Instructions for the task: Count the lines in the records that hold the string "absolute". Only the number should be given.

[[ Material provided open ]]

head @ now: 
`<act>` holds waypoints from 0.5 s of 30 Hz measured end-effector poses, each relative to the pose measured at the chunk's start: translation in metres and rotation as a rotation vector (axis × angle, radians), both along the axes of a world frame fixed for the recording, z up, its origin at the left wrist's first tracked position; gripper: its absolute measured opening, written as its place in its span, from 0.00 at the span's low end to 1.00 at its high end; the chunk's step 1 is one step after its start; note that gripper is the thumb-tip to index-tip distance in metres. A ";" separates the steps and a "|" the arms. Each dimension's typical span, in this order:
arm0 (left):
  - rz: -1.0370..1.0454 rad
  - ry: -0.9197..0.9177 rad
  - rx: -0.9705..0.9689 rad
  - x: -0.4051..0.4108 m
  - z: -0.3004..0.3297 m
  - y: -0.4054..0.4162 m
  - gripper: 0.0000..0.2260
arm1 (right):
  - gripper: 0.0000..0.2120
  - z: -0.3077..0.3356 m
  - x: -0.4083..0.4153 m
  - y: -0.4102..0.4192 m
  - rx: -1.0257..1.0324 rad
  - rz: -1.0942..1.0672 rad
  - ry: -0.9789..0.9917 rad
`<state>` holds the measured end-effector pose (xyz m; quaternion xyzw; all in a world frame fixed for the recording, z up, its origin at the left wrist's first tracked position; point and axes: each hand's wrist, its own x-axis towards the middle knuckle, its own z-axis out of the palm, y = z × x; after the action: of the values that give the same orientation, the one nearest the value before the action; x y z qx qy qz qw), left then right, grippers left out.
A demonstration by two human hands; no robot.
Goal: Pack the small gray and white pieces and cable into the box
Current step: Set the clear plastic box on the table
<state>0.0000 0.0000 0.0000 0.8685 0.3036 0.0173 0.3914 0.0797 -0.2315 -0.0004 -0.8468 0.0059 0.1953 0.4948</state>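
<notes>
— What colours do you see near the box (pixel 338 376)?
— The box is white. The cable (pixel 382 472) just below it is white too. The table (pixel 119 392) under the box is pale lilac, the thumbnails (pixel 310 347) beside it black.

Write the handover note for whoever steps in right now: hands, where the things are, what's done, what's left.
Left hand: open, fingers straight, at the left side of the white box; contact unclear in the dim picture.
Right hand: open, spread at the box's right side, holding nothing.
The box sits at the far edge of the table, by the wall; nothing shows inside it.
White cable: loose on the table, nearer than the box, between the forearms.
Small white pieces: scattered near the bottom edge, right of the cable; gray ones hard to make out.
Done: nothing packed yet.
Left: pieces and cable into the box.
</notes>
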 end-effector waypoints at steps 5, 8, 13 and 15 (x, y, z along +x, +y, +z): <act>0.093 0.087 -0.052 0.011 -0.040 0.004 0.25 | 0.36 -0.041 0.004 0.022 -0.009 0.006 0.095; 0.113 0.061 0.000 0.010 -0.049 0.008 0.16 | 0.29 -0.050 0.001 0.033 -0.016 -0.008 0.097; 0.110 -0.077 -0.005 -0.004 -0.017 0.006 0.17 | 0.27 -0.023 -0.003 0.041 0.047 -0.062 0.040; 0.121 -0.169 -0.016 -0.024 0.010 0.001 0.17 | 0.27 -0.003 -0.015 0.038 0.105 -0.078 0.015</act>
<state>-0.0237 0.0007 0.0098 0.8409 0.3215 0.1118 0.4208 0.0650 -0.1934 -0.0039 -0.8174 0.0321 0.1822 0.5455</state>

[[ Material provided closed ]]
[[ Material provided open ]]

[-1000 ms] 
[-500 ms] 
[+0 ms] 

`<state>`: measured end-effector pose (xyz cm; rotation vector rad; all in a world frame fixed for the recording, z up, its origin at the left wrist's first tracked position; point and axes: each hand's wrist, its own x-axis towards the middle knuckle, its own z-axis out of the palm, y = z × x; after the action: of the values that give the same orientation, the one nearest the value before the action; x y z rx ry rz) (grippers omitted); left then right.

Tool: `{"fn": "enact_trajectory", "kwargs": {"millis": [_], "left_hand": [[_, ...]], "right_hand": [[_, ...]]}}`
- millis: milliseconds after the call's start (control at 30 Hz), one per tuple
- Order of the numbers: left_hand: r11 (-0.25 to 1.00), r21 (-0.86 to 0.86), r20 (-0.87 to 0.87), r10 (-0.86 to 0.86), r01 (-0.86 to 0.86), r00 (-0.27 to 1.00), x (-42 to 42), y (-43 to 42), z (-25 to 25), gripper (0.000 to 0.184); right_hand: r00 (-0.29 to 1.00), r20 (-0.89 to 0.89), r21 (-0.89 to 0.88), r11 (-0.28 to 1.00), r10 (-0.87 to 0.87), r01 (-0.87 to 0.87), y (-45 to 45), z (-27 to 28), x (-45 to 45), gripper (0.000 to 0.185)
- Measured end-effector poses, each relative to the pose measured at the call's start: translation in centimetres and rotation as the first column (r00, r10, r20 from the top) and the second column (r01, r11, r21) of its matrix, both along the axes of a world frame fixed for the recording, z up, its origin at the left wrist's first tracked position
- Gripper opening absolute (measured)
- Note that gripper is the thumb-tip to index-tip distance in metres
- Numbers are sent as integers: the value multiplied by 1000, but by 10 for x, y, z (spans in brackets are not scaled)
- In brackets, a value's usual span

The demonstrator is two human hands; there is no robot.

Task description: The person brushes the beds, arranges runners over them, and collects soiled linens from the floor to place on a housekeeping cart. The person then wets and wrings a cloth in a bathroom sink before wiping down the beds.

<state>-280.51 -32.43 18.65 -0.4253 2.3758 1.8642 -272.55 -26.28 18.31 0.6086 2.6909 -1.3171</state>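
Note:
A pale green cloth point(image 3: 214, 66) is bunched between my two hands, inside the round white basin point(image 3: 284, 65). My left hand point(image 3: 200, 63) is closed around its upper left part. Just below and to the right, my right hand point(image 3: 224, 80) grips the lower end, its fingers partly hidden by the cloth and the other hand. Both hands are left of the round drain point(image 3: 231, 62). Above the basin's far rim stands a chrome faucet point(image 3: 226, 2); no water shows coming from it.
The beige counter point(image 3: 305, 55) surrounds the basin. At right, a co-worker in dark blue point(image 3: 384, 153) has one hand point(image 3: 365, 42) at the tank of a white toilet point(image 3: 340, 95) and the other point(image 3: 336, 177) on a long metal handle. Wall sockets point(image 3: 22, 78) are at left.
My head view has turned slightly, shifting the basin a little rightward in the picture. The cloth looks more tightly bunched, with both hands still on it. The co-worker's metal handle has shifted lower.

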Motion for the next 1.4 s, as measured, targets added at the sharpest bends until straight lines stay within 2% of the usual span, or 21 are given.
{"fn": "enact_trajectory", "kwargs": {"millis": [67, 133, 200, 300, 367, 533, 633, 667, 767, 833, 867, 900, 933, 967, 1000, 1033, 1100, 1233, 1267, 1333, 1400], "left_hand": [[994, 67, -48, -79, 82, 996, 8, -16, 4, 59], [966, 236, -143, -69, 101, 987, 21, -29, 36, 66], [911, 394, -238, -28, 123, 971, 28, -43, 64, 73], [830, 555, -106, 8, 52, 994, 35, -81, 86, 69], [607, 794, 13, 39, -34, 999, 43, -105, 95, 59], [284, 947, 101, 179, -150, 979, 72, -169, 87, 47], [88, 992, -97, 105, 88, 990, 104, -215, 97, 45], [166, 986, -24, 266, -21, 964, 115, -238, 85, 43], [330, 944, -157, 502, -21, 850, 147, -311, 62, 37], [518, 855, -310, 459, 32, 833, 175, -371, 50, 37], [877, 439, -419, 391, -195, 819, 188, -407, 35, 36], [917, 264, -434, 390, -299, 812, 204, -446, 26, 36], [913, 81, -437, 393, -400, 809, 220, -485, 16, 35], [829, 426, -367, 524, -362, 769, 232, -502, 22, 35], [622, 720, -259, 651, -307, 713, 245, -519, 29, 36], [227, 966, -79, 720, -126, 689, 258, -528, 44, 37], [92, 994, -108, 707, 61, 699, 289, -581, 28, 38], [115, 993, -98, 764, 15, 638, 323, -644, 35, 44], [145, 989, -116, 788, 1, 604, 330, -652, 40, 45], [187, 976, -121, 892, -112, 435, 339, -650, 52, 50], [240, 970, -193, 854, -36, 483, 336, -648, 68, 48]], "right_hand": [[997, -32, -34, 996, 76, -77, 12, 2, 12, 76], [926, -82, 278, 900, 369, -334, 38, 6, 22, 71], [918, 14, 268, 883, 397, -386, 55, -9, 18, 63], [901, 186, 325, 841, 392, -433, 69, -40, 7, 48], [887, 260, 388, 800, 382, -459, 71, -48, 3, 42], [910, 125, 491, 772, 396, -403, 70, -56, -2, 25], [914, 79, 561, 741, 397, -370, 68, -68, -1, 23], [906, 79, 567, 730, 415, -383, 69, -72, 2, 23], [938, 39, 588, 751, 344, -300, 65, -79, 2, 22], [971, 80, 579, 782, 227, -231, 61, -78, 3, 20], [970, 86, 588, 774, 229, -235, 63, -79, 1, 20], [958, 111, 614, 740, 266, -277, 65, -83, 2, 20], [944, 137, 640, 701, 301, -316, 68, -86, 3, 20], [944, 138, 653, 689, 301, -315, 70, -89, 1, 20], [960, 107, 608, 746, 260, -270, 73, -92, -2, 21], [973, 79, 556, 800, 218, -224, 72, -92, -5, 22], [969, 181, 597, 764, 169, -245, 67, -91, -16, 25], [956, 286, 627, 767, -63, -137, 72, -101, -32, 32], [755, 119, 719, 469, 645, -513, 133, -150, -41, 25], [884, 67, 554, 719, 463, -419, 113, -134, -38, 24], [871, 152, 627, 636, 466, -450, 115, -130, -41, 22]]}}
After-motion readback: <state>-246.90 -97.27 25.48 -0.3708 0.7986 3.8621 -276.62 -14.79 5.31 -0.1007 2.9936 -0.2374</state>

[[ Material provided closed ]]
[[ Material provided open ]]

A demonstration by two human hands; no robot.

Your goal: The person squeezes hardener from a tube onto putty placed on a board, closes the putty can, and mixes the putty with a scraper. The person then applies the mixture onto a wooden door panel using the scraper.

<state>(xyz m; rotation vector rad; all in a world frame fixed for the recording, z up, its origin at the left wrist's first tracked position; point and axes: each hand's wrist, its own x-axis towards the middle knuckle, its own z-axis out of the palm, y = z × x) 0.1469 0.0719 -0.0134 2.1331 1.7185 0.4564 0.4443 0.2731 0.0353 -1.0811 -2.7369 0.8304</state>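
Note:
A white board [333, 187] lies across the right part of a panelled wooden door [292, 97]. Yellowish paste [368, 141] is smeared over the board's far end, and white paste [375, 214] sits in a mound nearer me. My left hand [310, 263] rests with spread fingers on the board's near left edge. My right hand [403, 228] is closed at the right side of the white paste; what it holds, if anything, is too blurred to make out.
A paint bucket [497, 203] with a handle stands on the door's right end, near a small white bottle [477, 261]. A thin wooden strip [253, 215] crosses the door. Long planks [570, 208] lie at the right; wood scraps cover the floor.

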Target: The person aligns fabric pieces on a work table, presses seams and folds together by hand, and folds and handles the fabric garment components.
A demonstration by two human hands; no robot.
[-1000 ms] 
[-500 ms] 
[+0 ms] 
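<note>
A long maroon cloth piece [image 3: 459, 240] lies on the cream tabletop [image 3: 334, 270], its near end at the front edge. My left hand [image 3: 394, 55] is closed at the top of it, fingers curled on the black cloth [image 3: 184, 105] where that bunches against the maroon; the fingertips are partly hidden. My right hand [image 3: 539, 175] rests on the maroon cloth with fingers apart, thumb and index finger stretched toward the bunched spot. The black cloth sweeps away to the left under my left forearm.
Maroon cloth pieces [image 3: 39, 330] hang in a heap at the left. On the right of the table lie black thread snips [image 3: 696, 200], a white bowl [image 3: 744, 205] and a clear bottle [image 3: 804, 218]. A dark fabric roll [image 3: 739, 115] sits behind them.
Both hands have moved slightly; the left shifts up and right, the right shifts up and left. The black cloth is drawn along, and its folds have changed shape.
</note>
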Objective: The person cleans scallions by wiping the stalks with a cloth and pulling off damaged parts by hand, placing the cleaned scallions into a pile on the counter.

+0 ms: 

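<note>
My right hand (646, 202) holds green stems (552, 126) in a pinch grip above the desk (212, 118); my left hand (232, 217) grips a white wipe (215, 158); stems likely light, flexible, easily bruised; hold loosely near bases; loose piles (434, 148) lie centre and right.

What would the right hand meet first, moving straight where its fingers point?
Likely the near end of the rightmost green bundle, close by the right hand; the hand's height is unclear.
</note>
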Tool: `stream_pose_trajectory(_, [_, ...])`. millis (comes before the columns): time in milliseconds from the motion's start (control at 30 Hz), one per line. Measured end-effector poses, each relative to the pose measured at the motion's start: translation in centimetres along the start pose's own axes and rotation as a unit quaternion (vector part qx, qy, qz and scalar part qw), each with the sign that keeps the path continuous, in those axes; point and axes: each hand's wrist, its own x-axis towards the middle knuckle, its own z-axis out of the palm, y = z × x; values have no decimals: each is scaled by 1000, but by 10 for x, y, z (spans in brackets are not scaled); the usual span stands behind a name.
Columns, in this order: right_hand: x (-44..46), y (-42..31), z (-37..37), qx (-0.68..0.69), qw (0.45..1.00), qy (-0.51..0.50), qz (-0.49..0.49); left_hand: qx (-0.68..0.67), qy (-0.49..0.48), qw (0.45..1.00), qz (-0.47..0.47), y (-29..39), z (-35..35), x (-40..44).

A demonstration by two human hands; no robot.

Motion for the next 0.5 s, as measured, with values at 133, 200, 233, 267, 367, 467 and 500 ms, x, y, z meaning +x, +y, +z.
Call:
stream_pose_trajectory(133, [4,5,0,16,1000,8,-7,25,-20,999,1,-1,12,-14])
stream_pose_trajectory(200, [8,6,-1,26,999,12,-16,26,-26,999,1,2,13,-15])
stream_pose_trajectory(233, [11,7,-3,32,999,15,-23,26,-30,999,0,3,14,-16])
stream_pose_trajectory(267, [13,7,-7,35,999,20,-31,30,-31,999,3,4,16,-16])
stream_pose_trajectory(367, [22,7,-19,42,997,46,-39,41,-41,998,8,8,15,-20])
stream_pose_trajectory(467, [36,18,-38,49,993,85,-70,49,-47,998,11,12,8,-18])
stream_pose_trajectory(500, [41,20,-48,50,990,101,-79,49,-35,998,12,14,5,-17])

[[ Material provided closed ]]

Response for this exercise: 2